Materials (the skeleton): The exterior must withstand friction temperatures exceeding a thousand degrees Celsius during atmospheric reentry, while the interior must accommodate cryogenic propellants at -200°C. Simultaneously, the rocket body must be extremely lightweight to maximize payload capacity and offset the performance penalty from carrying recovery fuel.

For details, see the image below:

c. Vertical Integration: Core Competencies Kept In-House

Unlike traditional aerospace enterprises heavily reliant on tiered supplier systems, SpaceX's strategy is to internalize everything possible, achieving extreme vertical integration. Currently, SpaceX has achieved self-research and self-production of approximately "80% of core hardware, with only about 20%" of standardized or specially customized components sourced externally (e.g., specific high-precision sensors, specialized composite materials, and some general electronic components).

Vertical integration covers the most cost-intensive and technologically critical areas: rocket engines, airframe structures, and launch, recovery, and testing systems. Competitors face significant time costs to catch up.

c. Barriers of Launch Density and Flight Experience (Self-Sustaining Starlink Internal Cycle and Data Feeding):

In the commercial space market, "reliability" is the paramount metric. A high-orbit commercial communications satellite can cost hundreds of millions of dollars, and a launch failure means years of investment lost. Thus, government and commercial clients prioritize flight experience above all else.

SpaceX has its own transportation business, providing frequent real-world trial-and-error opportunities. Each rocket launch returns vast amounts of extreme-condition data (temperature distribution, vibration frequency, aerodynamic disturbances, etc.) used to refine flight control code and structural models.

This "data flywheel" and engineering know-how, nurtured by hundreds of real flights, constitute an absolute "time barrier" that cannot be quickly overcome by simply throwing money at hiring talent.

d. Barriers of Cost and Pricing Power (Economic Dominance):

The reusability of the first-stage rocket, achieved through extreme engineering control, vertical integration, and accumulated launch experience, yields significant economic benefits:

In the hardware cost of the Falcon 9 rocket, the first-stage booster and fairing together account for 70%. Under the traditional "expendable" model, each launch incurred the full manufacturing cost of ~$50 million. The Falcon 9's first-stage booster has achieved up to 34 reuses (as of late 25), reducing the internal marginal cost per launch (including refurbishment, fuel, and control) to below ~$15 million, a 70% reduction.

This extreme cost advantage grants SpaceX absolute market pricing power: even while maintaining external quotes of ~$74 million/$62 million (standard launch/reusable launch), it enjoys extremely generous (generous) profit margins.

If faced with potential competition, SpaceX has ample "price-cutting ammunition" to reduce quotes below $30 million, sufficient to trap any competitor using expendable rockets in a "launch-one, lose-one" death spiral from the starting line.

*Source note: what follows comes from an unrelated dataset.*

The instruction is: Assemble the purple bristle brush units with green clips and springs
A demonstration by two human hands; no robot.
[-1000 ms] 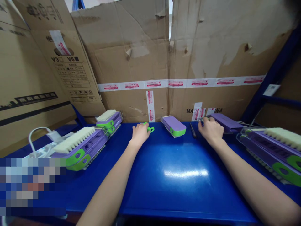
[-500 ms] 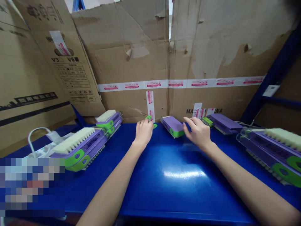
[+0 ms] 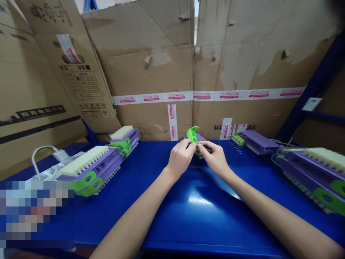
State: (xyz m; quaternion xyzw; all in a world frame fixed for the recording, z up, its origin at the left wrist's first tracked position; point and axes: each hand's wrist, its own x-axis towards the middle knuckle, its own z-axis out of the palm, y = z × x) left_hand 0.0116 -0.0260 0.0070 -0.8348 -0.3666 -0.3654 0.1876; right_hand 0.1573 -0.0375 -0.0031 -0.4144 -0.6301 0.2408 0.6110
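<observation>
One green part [image 3: 192, 135] is up at the fingertips, just right of the frame's centre. Two bare hands come together at its lower end. The left hand [image 3: 181, 157] pinches it between thumb and forefinger, its other fingers curled close together. On the right hand [image 3: 215, 158], thumb and forefinger draw together just beside the left fingertips; I cannot tell whether they grip the part or something smaller.

Eight purple brush units can be counted. One, the unit behind the hands [image 3: 201, 137], is partly covered by them. Four make two stacks of two at the left: the near stack [image 3: 101, 167] at mid-left and the far stack [image 3: 130, 138] beyond it. Two more make the right stack [image 3: 304, 169], cut off by the right edge. All three stacks have bristles facing up on top and down below. The eighth, a flat unit [image 3: 257, 140], lies right of centre; one small green piece [image 3: 238, 140] sits just beside its left end. A row of small metal pieces [image 3: 235, 145] lies near that, too fine to count.

One white plug [image 3: 61, 155] with a cable is at mid-left. All rests on one blue table [image 3: 172, 219].
</observation>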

From the gross margin perspective of the launch business, it rose from ~53% in 2023 to ~67% in 2025. The core driver is the systemic cost reduction from rocket reuse (increasing reuse counts lower marginal costs), while launch pricing has not declined synchronously and has even steadily increased, creating an ever-widening "gross margin price scissors (scissor gap)." Instead, SpaceX has continuously raised prices.

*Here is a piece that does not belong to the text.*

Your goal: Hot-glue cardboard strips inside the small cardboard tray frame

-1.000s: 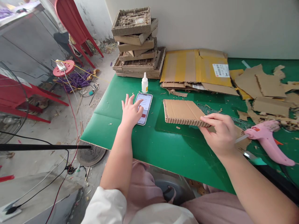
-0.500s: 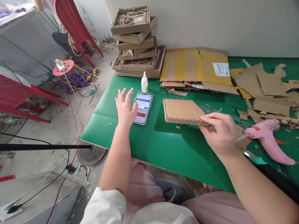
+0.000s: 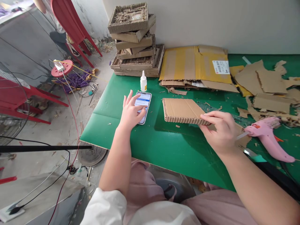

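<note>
My left hand (image 3: pixel 131 112) is over the lit screen of a phone (image 3: pixel 143 98) lying on the green table, its fingers spread and one fingertip at the screen. Whether that finger touches the glass I cannot tell. My right hand (image 3: pixel 219 131) pinches the right corner of a flat cardboard piece (image 3: pixel 184 107) with corrugated edges, held tilted above the table. Just behind the phone stands a small white glue bottle (image 3: pixel 143 82) with a pointed nozzle. Right of my right hand lies a pink hot glue gun (image 3: pixel 269 137) with a glue stick in it.
Stacked cardboard trays (image 3: pixel 131 37) rise at the back left, beside a flattened yellow-taped carton (image 3: pixel 194 64). Torn cardboard scraps (image 3: pixel 264 78) and a clear ruler (image 3: pixel 241 121) lie to the right. Red chairs (image 3: pixel 70 25) and cables are on the floor at left.
My left hand has shifted right, its finger now over the phone screen, where the display has changed. My right hand still holds the cardboard piece. The view has shifted slightly.
</note>
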The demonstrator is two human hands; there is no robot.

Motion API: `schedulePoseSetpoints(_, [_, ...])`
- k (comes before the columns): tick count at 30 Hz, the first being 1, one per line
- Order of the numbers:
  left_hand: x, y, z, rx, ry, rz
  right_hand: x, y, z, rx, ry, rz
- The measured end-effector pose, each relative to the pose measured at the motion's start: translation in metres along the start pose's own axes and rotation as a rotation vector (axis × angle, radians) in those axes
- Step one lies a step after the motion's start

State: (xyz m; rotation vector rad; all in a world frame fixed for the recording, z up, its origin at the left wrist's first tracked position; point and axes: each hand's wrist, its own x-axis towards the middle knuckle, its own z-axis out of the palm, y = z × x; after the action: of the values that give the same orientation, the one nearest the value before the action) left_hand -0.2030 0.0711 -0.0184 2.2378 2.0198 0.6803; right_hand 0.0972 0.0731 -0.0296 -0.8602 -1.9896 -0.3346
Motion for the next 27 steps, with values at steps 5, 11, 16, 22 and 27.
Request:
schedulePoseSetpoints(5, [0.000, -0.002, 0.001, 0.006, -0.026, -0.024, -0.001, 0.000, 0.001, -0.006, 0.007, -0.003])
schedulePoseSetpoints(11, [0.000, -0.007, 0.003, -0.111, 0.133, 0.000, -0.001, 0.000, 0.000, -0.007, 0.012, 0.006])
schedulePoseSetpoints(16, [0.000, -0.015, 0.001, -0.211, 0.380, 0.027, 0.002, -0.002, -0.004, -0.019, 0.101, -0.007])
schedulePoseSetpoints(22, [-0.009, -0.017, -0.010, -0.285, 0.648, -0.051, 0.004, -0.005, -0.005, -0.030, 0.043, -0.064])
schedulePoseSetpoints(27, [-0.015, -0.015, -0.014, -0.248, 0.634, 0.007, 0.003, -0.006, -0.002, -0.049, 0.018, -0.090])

This reflects true supply-demand dynamics: SpaceX is leveraging its monopoly to reap high profits, while the market lacks low-cost, mature alternatives. This strategy ensures that cost reductions are almost entirely converted into company profits rather than passed on to clients, thereby funding the next generation of rocket R&D (Starship).

However, in Q1 2026, the gross margin of SpaceX's launch business fell from ~66% year-on-year to ~55%, primarily due to:

a. Changes in launch service revenue mix: With the full implementation of the U.S. Department of Defense's "National Security Space Launch" (NSSL) Phase II contracts and an increase in NASA Artemis program-related missions, the proportion of relatively low-margin government and defense tasks rose from ~35% year-on-year to ~47% in the same period of 2026, directly dragging down the overall gross margin.

b. Drag from new product Starship V3 R&D: As a brand-new rocket, Starship V3's manufacturing costs are far higher than those of the mature, mass-produced Falcon 9, which has undergone over 300 recovery validations. The new rocket's low yield rates and high supply chain run in (integration) costs have increased fixed costs per launch (e.g., airframe manufacturing, engine testing).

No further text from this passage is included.